• [Excerpted data]
·····

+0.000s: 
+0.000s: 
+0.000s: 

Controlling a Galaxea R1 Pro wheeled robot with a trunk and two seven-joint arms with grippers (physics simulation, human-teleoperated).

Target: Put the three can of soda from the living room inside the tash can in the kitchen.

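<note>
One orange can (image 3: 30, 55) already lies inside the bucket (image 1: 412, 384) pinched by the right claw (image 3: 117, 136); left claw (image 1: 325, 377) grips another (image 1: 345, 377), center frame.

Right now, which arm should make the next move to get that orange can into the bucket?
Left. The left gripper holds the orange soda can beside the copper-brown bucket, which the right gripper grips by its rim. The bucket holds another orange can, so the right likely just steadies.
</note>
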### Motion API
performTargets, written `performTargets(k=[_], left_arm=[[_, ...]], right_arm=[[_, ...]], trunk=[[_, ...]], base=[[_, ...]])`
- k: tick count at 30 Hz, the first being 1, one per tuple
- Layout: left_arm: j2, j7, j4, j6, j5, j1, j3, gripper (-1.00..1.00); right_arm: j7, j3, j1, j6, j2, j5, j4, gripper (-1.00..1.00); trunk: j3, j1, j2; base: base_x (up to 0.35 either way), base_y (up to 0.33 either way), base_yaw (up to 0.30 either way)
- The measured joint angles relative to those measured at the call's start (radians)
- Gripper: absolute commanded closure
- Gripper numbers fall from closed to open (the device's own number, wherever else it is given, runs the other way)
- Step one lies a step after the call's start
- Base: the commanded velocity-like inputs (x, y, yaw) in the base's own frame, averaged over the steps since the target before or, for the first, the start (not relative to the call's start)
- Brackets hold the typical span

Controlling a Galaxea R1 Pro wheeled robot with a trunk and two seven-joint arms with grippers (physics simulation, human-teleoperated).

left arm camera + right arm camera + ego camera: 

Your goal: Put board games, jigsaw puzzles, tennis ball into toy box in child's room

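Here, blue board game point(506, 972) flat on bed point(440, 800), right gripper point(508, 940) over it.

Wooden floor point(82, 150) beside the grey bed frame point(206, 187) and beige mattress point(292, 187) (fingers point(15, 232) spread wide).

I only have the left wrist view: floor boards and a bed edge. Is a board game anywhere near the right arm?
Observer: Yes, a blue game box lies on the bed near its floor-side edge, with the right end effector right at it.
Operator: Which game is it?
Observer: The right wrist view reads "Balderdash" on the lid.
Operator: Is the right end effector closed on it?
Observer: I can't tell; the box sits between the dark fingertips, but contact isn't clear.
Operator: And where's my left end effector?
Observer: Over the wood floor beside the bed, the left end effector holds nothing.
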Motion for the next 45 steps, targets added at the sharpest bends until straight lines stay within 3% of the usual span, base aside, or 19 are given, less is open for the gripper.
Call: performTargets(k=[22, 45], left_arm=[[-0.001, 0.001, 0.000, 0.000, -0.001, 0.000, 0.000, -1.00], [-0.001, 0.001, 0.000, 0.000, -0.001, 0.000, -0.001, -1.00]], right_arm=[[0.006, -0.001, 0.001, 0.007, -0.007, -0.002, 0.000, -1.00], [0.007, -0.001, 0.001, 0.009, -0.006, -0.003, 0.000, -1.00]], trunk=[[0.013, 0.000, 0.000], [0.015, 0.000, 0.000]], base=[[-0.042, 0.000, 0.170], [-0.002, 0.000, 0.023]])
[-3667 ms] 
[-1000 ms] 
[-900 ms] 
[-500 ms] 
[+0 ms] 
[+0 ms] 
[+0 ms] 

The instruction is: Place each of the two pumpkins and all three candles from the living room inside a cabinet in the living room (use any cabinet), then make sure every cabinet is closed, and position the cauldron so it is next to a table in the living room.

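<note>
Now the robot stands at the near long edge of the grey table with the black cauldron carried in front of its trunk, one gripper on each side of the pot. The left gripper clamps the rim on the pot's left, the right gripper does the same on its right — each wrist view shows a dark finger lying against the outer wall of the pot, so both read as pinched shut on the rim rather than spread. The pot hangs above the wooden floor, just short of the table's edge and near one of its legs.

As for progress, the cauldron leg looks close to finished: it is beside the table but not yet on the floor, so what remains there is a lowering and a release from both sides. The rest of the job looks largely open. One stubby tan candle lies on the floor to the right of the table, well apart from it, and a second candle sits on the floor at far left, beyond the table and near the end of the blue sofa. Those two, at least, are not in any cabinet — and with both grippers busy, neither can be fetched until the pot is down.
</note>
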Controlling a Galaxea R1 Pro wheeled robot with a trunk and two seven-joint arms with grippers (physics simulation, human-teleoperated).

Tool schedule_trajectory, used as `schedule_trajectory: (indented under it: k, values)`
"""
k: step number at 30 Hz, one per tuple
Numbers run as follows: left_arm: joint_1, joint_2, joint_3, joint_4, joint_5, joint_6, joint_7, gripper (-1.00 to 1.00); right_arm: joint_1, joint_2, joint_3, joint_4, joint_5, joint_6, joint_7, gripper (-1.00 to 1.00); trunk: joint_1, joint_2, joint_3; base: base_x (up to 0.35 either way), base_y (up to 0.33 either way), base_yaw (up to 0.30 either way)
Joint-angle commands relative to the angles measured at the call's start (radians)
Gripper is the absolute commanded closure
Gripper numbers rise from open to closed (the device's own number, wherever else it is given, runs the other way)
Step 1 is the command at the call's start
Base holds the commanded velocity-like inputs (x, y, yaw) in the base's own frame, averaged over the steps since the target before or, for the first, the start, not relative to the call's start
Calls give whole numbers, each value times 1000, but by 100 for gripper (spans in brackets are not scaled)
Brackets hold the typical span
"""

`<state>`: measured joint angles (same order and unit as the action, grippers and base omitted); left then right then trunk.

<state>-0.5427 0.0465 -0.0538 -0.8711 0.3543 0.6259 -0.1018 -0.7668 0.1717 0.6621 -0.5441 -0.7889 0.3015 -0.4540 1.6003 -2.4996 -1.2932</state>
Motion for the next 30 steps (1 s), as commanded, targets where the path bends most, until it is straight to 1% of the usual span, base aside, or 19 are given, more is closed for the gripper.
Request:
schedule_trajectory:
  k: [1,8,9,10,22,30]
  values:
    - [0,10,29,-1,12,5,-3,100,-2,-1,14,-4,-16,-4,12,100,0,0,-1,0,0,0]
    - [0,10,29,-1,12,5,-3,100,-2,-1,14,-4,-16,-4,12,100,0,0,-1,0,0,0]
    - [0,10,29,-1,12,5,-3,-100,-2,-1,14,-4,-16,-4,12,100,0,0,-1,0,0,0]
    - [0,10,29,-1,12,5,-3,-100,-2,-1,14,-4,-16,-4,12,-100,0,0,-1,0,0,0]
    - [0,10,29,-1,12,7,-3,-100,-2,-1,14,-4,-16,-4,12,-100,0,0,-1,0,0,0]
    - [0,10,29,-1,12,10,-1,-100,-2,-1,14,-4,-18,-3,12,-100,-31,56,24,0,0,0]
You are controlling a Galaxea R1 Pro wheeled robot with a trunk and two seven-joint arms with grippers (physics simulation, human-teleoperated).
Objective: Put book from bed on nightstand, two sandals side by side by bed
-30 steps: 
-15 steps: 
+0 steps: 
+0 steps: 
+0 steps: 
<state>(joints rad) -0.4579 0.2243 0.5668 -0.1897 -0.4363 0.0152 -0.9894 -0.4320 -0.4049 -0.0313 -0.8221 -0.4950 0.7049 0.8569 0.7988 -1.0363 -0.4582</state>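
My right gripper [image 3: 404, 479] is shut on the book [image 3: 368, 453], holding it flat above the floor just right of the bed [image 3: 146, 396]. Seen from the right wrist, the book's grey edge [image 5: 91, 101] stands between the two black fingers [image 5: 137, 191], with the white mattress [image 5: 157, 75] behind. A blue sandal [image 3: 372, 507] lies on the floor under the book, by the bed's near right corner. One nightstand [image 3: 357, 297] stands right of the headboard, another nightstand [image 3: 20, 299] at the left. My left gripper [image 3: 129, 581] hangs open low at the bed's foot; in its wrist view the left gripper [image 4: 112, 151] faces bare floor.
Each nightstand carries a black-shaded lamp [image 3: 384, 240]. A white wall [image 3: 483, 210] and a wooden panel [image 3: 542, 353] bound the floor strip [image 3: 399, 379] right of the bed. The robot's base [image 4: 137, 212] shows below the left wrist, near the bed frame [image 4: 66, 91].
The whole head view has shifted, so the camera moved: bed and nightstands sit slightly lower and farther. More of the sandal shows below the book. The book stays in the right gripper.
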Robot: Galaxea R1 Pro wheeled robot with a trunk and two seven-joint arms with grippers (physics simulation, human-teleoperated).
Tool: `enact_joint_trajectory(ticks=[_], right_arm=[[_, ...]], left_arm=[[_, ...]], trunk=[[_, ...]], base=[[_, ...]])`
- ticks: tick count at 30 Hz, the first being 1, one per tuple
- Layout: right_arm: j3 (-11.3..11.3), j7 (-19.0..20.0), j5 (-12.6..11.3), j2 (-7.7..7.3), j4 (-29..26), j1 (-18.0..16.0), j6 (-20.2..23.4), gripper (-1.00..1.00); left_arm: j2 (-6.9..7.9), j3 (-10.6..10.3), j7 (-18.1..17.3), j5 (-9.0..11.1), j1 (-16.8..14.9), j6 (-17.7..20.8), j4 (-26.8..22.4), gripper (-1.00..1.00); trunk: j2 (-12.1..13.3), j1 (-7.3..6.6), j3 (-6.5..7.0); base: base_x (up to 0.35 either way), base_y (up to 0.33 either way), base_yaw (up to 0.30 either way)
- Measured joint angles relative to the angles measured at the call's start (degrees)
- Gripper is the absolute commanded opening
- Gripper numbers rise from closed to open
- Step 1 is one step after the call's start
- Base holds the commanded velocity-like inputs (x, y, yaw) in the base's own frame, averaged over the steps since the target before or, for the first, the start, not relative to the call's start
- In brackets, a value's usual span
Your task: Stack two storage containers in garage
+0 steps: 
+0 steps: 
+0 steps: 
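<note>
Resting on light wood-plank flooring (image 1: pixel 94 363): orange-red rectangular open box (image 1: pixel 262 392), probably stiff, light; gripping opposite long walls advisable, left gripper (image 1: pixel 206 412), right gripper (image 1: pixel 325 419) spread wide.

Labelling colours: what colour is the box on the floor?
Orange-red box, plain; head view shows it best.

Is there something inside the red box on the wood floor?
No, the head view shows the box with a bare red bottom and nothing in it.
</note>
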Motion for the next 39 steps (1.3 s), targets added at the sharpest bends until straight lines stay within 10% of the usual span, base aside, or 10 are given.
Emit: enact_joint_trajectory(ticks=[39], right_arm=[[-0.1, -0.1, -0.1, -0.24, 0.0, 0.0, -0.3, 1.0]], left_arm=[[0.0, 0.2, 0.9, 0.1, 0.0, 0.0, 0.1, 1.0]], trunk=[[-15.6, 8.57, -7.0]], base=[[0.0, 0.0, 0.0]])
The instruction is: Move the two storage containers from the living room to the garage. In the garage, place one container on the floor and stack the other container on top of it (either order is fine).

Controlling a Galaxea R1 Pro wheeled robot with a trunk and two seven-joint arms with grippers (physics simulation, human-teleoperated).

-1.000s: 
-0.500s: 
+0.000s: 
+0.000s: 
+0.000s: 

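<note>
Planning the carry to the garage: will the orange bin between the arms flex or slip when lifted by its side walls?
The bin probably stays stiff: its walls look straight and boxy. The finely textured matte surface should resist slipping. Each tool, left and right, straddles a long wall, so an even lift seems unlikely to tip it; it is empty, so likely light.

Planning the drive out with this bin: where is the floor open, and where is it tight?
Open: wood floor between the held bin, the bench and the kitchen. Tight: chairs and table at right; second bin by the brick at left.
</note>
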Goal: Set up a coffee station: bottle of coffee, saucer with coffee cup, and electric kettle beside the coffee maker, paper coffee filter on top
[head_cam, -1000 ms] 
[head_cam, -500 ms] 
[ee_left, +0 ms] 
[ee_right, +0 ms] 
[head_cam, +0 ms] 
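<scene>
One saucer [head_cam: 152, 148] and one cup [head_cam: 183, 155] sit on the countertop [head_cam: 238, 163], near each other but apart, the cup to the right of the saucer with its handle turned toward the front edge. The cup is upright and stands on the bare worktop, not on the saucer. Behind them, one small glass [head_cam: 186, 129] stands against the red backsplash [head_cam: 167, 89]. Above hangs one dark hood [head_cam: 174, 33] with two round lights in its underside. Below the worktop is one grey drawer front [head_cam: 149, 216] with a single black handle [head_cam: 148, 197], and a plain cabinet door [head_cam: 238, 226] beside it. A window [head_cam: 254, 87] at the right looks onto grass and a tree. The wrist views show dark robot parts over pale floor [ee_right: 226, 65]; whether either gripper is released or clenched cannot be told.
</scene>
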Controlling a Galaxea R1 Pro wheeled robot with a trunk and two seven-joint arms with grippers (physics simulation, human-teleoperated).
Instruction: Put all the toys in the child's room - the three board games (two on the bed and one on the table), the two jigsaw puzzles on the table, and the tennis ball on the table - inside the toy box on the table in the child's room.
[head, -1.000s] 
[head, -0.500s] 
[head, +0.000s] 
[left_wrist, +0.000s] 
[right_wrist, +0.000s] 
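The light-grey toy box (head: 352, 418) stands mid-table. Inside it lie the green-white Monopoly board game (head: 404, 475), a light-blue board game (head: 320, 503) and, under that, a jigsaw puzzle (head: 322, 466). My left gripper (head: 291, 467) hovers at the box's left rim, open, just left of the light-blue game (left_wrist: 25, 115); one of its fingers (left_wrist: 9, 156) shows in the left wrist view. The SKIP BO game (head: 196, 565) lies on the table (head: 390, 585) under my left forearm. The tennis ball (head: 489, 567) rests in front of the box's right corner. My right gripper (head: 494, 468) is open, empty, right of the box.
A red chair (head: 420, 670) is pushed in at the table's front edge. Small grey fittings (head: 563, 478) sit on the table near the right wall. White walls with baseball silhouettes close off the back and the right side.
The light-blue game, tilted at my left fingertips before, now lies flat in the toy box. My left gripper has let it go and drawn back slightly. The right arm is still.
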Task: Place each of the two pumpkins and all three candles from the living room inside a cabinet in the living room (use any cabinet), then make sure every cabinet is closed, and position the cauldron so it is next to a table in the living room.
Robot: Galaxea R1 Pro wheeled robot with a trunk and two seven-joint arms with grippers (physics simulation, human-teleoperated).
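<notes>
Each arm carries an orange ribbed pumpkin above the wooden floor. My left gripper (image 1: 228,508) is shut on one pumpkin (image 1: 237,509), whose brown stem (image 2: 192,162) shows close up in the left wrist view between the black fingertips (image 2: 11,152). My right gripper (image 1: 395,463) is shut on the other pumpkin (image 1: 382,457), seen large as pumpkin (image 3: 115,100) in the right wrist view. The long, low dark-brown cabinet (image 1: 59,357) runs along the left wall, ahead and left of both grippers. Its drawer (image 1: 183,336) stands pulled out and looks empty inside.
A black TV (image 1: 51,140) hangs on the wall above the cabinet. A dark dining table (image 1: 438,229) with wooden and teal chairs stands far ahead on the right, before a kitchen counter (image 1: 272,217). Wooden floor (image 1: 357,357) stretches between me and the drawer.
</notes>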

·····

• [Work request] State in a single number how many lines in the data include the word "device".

• [Answer for the task] 2